Chianti, as a wine, is linked to a precise and well-defined geographical area, it is, in fact, a regional product. As long ago as 1716, a Grand Ducal Decree extended the production limits beyond the hilly zone recognized as Chianti. But it was only in 1932 that a vitivinicultural reality that had developed in the course of the 19th century because of the wine's success in Italy and throughout the world was definitively sanctioned by a ministerial decree.

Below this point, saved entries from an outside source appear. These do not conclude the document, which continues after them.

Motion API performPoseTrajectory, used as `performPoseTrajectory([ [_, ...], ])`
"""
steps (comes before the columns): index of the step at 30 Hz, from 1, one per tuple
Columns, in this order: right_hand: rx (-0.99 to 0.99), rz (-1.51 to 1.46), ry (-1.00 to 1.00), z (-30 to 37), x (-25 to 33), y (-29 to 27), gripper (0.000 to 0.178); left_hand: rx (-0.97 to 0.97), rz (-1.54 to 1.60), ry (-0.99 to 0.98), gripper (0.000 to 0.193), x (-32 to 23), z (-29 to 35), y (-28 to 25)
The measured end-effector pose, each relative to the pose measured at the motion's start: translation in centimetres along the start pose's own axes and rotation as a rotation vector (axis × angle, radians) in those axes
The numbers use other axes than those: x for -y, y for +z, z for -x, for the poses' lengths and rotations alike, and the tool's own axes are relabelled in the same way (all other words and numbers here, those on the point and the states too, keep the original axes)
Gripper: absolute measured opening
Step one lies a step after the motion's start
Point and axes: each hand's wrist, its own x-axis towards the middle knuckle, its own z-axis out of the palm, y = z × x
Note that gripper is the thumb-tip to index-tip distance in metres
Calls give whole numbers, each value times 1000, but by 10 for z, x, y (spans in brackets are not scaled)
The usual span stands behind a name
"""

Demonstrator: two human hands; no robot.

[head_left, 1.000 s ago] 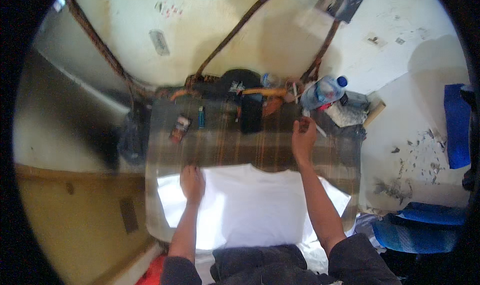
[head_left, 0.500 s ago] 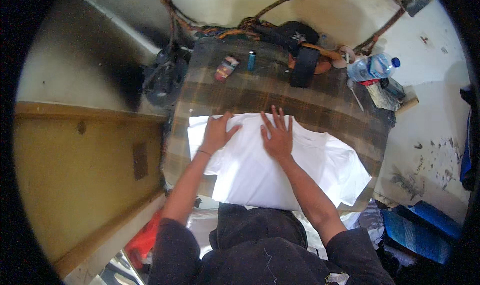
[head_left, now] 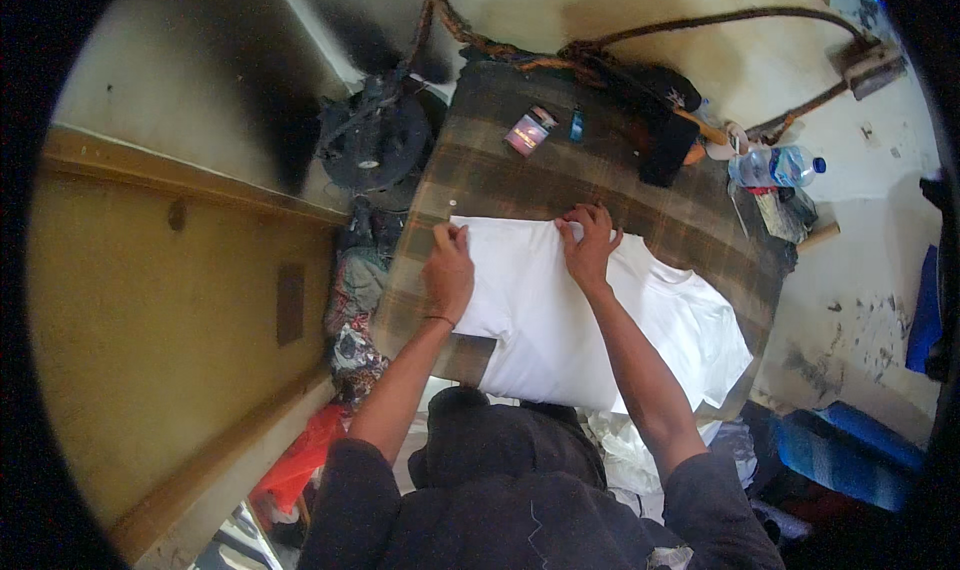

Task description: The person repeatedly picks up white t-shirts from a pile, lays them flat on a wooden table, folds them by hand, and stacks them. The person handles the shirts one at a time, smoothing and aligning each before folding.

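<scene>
A white T-shirt (head_left: 548, 325) lies spread on a table covered with brown plaid cloth (head_left: 510, 185), its neckline toward the right and one sleeve out to the left. My left hand (head_left: 449, 273) is closed on the outer end of the left sleeve, fingertips at its upper corner. At the shirt's far edge, my right hand (head_left: 592, 242) pinches the fabric between thumb and fingers near the shoulder. Some of the shirt's middle is covered by my right forearm.
Beyond the shirt are a small cigarette-style pack (head_left: 527, 133), a teal lighter (head_left: 576, 126) and a dark cap (head_left: 668, 87). A clear water bottle (head_left: 778, 167) lies at the far right. A dark round fan-like object (head_left: 372, 150) stands left of the table.
My left hand has slid out to the sleeve's end and closed there. My right hand has gone from flat, spread fingers to a pinch on the far edge. The view has shifted.
</scene>
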Motion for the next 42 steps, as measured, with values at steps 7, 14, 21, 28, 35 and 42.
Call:
performPoseTrajectory([
  [7,-94,-62,3,-5,-1,12,25,19,83,69,34,-10,-34,-16],
  [14,-229,79,-67,5,22,20,17,220,-145,221,37,16,-69,6],
  [21,243,81,-634,39,98,38,46,63,56,60,50,25,38,-46],
  [28,248,280,-620,21,111,49,48,224,295,-124,52,45,113,-68],
  [35,203,111,-643,41,108,30,47,73,213,26,40,67,121,-89],
  [42,685,-45,-853,124,76,-26,31,696,39,6,32,100,249,-86],
])
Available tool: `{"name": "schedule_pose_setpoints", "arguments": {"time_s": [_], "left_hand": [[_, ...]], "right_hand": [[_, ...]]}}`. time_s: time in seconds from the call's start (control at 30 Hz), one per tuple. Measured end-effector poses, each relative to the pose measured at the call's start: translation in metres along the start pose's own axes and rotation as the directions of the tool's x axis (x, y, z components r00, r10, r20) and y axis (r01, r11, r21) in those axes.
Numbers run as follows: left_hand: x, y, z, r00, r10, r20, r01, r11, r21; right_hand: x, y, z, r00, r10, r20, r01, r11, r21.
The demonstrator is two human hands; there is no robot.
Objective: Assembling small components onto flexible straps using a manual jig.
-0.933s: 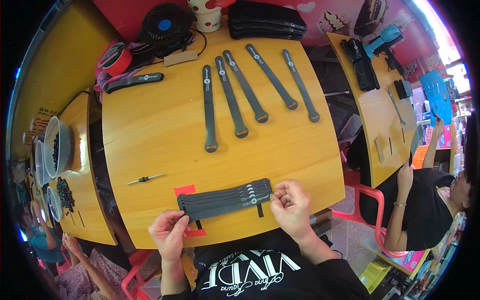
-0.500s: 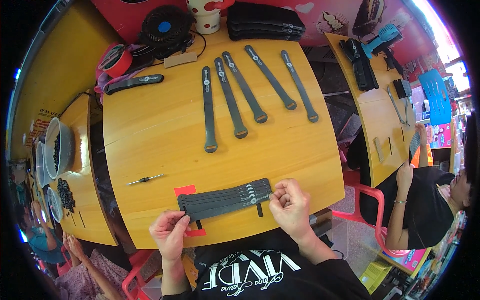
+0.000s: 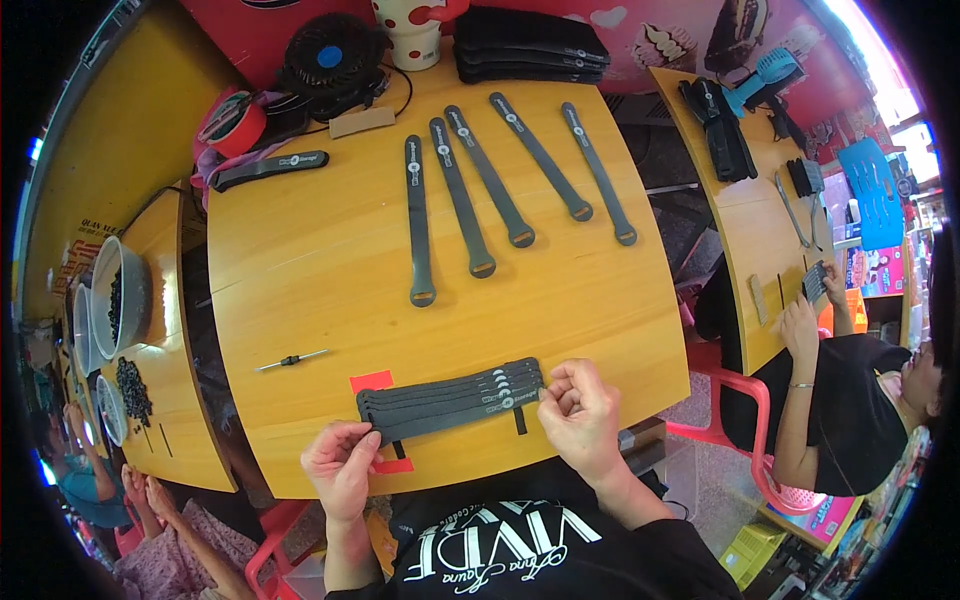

Chianti is a wine of extremely ancient origin but it was only in the Middle Ages that it began to be identified by the name of the geographical area in which it was produced. The first evidence of that transfer of name is contained in the letters of a noted Prato merchant, Francesco Datini, who lived from 1383 to 1410. Datini's references indicate that Chianti had assumed a purely enological significance by his day.
In the same period, the name Chianti was often applied to a certain vin vermiglio (vermilion wine) and a vin de Firenze (wine of Florence) and not to the wine of Chianti as the term is commonly understood today. With the intensification of trade and exports in the 17th century, the name of the region came to be universally accepted as the title of the celebrated product of its soil.
Chianti's early success was due in great part to the strict enforcement of the regulations of the League of Chianti. The league's rules represented a sort of disciplinary system in embryo. As part of its regulatory mission, the League categorically prohibited the initiation of harvesting before September 29 (the feast of St. Michael).
Following that somewhat mythical period, the real, verifiable history of Chianti began in the early 19th century. And a major role in it was played by Baron Bettino Ricasoli. The Baron, a member of the Accademia dei Georgofili, tested and retested various grape mixtures until he found the right balance. It is the same blend used today in making Chianti: Sangioveto, Canaiolo, Trebbiano and Malvasia.
The use of the so-called governo makes Chianti different from any other wine in Italy. The method involves the inducement of a second fermentation, after the wine has been racked, through the addition of a certain quantity of must pressed from selected, semi-dried grapes.